What you need to do: Look below for the line that contains "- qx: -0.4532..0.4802", then copy it and each following line exactly, through and including the line that contains "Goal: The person".

※

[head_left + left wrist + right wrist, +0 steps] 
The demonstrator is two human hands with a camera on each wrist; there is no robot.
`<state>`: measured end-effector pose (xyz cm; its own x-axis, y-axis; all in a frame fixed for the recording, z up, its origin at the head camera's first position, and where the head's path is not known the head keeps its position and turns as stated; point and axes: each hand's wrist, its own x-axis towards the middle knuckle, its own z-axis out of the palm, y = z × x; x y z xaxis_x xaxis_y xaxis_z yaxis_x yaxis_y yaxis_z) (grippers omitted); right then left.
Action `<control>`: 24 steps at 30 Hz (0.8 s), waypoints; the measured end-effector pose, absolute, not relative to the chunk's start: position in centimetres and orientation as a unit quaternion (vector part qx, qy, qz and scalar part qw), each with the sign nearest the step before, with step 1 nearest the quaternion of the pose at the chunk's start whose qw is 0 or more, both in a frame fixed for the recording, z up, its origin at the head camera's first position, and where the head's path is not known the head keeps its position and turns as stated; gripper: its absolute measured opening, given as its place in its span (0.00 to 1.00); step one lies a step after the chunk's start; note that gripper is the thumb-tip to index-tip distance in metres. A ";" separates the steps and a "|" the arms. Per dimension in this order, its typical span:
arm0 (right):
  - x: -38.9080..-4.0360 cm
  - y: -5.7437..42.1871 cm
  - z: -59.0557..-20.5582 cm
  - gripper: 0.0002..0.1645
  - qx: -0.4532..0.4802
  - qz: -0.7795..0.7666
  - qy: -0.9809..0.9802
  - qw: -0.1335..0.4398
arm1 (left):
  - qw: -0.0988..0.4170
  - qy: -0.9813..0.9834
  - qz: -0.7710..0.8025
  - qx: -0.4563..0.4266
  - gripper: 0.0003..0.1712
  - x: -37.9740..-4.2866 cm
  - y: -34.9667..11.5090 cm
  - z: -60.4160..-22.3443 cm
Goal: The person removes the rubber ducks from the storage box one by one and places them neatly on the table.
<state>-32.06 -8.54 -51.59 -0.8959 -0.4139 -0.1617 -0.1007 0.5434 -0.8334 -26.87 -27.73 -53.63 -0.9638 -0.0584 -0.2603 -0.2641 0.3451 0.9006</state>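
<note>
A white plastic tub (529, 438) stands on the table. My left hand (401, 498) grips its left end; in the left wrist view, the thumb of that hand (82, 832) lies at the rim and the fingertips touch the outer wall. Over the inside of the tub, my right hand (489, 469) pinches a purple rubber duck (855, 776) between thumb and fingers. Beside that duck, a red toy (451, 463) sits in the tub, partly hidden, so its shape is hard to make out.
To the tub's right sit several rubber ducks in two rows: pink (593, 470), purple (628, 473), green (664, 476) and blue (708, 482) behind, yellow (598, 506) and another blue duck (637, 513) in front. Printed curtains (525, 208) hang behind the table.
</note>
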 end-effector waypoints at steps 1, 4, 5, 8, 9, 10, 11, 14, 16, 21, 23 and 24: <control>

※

Task response:
  - qx: -0.4532..0.4802
  - qz: -0.7795..0.7666
  - qy: -0.9809..0.9802
  - qw: -0.1335..0.4398
arm1 (left):
  - qw: -0.0988..0.4170
  - qy: -0.9813..0.9834
  - qz: -0.7710..0.8025
  - qx: -0.4563..0.4266
  - gripper: 0.0003..0.1712
  - x: -37.9740..-4.2866 cm
  - y: -34.9667..11.5090 cm
  - z: -60.4160..-22.3443 cm
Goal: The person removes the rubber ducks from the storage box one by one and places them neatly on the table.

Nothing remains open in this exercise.